I was running into the same problems here; SMP system w/PCI riser card
(HP NetServer LPr), connected to a 10/100 switch. I'd get
"wait_for_command_timeout" errors all the time under moderate network
load. Switching to the e100 driver didn't help in the slightest.
Eventually, I'd experience a complete system lockup.

Replacing the card with a 3c59x-based card put the machine back in
service (I've completely written eepro100s off as a viable cards now),
although I still saw occasional PCI-related issues. Specifically:

Jan 23 10:11:37 x kernel: Uhhuh. NMI received. Dazed and confused, but
trying to continue
Jan 23 10:11:37 x kernel: eth0: Host error, FIFO diagnostic register
0000.
Jan 23 10:11:37 x kernel: eth0: PCI bus error, bus status 80000020
Jan 23 10:11:37 x kernel: You probably have a hardware problem with your
RAM chips
Jan 23 10:11:37 x kernel: eth0: Host error, FIFO diagnostic register
0000.
Jan 23 10:11:37 x kernel: eth0: PCI bus error, bus status 80000020

The last two messages will repeat indefinitely, usually with a hit to
the dist for each pair of log entries (resulting in a very distinctive
drive grinding). Memory problems don't seem to be the issue; with a
fairly extensive run of memtest86, everything came back clean.

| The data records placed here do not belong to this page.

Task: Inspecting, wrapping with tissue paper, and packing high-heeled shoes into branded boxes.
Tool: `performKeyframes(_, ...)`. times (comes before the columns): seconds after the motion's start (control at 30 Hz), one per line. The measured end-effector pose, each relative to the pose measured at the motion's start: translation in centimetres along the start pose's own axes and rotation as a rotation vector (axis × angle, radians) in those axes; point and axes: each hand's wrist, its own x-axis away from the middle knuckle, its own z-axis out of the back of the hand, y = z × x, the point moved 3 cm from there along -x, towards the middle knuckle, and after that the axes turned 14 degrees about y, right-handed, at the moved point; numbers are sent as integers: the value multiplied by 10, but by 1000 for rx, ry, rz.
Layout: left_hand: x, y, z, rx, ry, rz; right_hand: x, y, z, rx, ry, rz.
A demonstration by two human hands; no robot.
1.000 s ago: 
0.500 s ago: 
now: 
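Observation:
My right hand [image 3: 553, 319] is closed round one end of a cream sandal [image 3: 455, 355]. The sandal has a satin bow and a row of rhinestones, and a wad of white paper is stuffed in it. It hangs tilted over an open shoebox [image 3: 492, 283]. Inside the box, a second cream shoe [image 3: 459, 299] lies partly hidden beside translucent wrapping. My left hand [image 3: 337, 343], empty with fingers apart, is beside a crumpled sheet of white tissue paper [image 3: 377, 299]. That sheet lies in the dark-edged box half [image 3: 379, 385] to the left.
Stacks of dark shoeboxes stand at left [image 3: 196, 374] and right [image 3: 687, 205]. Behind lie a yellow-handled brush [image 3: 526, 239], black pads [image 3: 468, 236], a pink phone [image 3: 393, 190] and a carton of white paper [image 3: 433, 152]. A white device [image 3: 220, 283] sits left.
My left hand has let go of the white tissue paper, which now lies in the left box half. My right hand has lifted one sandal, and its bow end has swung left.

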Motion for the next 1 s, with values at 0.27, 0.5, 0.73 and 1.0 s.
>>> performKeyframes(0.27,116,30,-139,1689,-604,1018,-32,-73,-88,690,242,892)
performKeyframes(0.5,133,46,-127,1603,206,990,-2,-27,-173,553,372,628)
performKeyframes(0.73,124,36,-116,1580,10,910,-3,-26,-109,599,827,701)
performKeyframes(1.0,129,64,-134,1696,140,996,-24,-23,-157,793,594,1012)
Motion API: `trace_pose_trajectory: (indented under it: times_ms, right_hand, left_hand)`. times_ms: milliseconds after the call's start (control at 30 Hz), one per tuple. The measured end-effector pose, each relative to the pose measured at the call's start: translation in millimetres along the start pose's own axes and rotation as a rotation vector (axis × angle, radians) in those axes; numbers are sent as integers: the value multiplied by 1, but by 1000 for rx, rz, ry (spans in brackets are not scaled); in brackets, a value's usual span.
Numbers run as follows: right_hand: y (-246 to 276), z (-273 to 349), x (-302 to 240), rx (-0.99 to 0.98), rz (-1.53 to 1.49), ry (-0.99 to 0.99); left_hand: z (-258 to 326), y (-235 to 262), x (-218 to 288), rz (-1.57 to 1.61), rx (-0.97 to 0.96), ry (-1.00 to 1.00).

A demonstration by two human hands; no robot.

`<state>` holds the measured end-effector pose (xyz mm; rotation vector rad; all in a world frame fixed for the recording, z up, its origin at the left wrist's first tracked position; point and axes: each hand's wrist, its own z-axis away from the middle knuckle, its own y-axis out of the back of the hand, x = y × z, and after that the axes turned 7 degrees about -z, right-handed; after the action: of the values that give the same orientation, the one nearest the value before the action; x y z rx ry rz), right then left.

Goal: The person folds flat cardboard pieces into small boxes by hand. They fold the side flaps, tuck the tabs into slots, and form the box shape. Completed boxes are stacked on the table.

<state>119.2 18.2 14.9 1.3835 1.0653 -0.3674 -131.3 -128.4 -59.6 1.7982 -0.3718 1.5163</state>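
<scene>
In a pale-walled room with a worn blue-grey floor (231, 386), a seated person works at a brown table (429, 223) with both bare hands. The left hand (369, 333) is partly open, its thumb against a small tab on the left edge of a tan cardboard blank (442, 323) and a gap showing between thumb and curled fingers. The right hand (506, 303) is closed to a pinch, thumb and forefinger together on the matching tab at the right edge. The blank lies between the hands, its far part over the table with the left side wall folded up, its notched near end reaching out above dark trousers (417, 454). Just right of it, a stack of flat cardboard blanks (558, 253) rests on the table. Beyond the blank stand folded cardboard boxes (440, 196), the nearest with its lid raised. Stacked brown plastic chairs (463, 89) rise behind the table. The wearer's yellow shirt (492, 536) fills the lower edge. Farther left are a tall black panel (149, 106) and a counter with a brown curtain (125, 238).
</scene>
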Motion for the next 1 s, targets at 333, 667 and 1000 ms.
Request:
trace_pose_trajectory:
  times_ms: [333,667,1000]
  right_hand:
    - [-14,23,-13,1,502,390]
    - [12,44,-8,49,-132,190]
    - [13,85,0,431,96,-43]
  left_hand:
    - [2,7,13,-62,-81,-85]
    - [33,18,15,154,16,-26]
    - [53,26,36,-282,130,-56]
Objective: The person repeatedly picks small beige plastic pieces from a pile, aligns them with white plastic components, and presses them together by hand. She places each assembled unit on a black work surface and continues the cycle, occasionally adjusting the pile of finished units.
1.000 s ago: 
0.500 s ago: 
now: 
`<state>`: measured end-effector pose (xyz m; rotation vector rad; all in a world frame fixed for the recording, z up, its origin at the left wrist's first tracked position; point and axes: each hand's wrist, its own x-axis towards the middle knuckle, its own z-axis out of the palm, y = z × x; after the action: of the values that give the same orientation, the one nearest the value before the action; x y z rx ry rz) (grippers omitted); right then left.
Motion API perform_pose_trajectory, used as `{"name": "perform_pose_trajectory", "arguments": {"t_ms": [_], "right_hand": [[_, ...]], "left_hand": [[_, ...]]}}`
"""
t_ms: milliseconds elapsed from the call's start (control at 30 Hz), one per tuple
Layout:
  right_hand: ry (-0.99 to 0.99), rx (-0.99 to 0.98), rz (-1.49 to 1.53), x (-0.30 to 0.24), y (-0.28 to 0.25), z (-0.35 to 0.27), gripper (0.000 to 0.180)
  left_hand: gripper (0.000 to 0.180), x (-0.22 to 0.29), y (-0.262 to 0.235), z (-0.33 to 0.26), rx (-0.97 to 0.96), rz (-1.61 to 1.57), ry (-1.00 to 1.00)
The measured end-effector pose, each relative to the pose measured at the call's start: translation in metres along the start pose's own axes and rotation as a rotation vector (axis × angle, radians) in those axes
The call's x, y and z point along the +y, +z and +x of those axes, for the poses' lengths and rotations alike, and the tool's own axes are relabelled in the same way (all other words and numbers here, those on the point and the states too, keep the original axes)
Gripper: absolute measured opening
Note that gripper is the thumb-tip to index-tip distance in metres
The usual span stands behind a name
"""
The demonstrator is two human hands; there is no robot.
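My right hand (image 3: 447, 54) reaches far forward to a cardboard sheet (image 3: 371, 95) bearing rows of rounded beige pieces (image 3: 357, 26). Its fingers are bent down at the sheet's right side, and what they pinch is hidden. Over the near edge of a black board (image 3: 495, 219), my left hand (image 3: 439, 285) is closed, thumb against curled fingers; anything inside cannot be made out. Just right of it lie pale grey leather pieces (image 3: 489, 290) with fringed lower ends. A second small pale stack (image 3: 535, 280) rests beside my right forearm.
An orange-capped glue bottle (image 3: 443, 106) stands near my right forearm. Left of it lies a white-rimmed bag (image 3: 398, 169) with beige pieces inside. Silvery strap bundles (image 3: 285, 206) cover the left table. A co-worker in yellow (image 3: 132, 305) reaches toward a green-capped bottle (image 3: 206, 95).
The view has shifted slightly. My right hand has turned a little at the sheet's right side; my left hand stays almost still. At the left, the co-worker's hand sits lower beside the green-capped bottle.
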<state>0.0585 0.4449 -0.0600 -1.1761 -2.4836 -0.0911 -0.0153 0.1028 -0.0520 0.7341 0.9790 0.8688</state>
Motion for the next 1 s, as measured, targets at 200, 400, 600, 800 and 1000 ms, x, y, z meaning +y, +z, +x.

Taking a few minutes to try and rectify the situation, I started
shutting down services and manually unloading modules to see what was
causing the problem. Unloading usbcore did the trick:

Jan 26 18:41:24 x kernel: eth0: Host error, FIFO diagnostic register
0000.
Jan 26 18:41:24 x kernel: eth0: PCI bus error, bus status 80000020
Jan 26 18:41:24 x kernel: eth0: Too much work in interrupt, status e003.
Jan 26 18:41:24 x kernel: usb.c: USB disconnect on device 1
Jan 26 18:41:24 x kernel: USB bus 1 deregistered

I've rebooted the machine since then, but have always unloaded usb-uhci
and usbcore after booting. The issue hasn't cropped up again, although
it happened every couple of days previously.

The kernel in question is Red Hat's kernel-smp-2.4.9-21 build.

--

http://esm.logic.net/
-------------------------------------------------------------------------------
[                  Felix qui potuit rerum cognoscere causas.            
]

-
To unsubscribe from this list: send the line "unsubscribe linux-kernel" in

More majordomo info at  http://vger.kernel.org/majordomo-info.html
Please read the FAQ at  http://www.tux.org/lkml/

 
 
 

NIC lockup in 2.4.17 (SMP/APIC/Intel 82557)

Post by <n.. » Sun, 03 Feb 2002 03:20:14


Odd, I've got an HP LPr with an     Ethernet controller: Intel Corporation
82557 [Ethernet Pro 100] (rev 8). on the riser.  Works fine for me under

version 2.95.4 20010319 (Debian prerelease)) #1 SMP Sun May 27 18:32:54
EST 2001.  If you'd like me to test a workload or similar let me know, the
system is relativly low memory though.
        Nick



> > The only lockup problems I have run into are connecting some eepro nics to
> > a 10bt hub, and using (cheap arsed, it appears) PCI riser cards.  I have
> > heard of some SMP related issues, but nothing concrete, and I don't
> > have any SMP systems personally.  You could try the e100, but I have
> > no idea if it will be better or worse for your particular problem.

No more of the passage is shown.